Thanks for the analysis – this makes sense and is consistent with what I suspected above: since the pattern matches also receive a score, they are filtered out if they're not considered "relevant" enough. This makes sense if there's a lot of incoming data – but not so much if you're starting from scratch. So that's definitely something we want to optimise and provide more settings for.

No, this thread describes a solution for an old version of Prodigy that didn't yet support the full highlighting for textcat recipes and only highlighted the terms for ner. As I mention in my comment here, this update was shipped in v1.4.0.

If you just want to find matches in your data to pre-train the model, I would suggest repurposing the ner.match recipe which does exactly that: it takes patterns, finds the matches and asks you for feedback.

Sorry if my description was unclear. I meant editing the data you collect afterwards to add a "label", so you can use the data in textcat.batch-train. For example, once you're done with ner.match, you can export the data:

prodigy db-out your_match_dataset > data.jsonl

Then run a quick search and replace and add "label": "NEG" to each entry in the JSONL and add a new dataset for the converted annotations.
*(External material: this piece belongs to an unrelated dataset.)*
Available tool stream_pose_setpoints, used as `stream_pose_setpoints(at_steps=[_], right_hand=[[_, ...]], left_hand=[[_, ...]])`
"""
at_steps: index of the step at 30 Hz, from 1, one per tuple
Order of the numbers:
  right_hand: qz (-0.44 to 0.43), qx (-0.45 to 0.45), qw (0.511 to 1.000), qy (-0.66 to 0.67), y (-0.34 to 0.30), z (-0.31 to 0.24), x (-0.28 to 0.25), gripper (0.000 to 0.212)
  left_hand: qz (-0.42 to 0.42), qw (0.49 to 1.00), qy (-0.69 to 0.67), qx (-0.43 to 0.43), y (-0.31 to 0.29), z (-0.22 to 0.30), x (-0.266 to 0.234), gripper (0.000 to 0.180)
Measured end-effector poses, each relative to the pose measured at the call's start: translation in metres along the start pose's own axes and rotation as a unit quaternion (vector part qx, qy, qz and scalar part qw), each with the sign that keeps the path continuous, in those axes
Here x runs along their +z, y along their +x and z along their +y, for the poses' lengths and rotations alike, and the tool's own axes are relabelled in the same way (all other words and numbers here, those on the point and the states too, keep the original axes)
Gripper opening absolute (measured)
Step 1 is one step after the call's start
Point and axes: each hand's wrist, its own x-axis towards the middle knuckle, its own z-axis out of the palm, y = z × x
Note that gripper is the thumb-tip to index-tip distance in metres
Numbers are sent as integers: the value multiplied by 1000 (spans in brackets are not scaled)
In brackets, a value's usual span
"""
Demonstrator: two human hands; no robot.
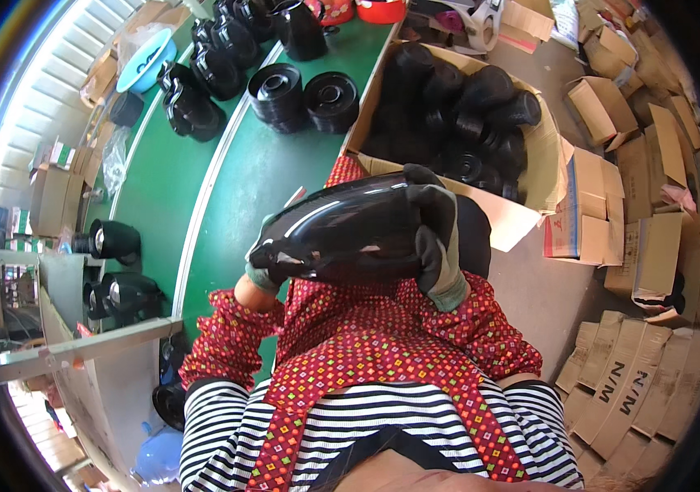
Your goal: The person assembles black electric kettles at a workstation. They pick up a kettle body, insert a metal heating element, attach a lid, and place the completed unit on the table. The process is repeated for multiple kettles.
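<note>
A glossy black jug body lies sideways in front of my chest, held between both hands. My right hand, in a dark and grey-green work glove, grips its wide end at the right with the fingers wrapped round the rim. At the narrow left end my left hand, gloved too, closes on the jug body; most of its fingers are hidden behind it. Beyond, on the green table, stand two stacks of round black parts and several finished-looking black jugs.
A large open carton of black parts stands right of the table. Cardboard boxes and flattened cartons crowd the floor at right. More black jugs lie at left, near a metal rail. A blue basin sits far left.
</note>
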Motion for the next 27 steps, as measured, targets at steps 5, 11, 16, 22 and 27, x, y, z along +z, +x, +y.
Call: stream_pose_setpoints(at_steps=[5,11,16,22,27], right_hand=[[2,52,998,-23,-21,17,0,51],[-159,-52,951,-260,6,-15,21,85],[-303,-23,899,-316,25,-33,20,96],[-332,18,881,-336,30,-48,2,89],[-376,-12,825,-422,34,-58,6,61]], left_hand=[[40,941,322,101,-9,25,-35,56],[144,771,620,0,11,131,33,50],[65,904,423,8,-10,143,49,88],[-37,836,526,149,-28,136,54,101],[-89,742,643,170,-14,116,55,71]])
You can then pre-train your text classification model from that:

prodigy dataset textcat_match_dataset "Converted dataset with added labels"
prodigy db-in textcat_match_dataset data_converted.jsonl
prodigy textcat.batch-train textcat_match_dataset ... # etc

Once you have a model that's learned a bit more about your "NEG" label, you can load it into textcat.teach and start improving the model, without the immediate need to use patterns for bootstrapping.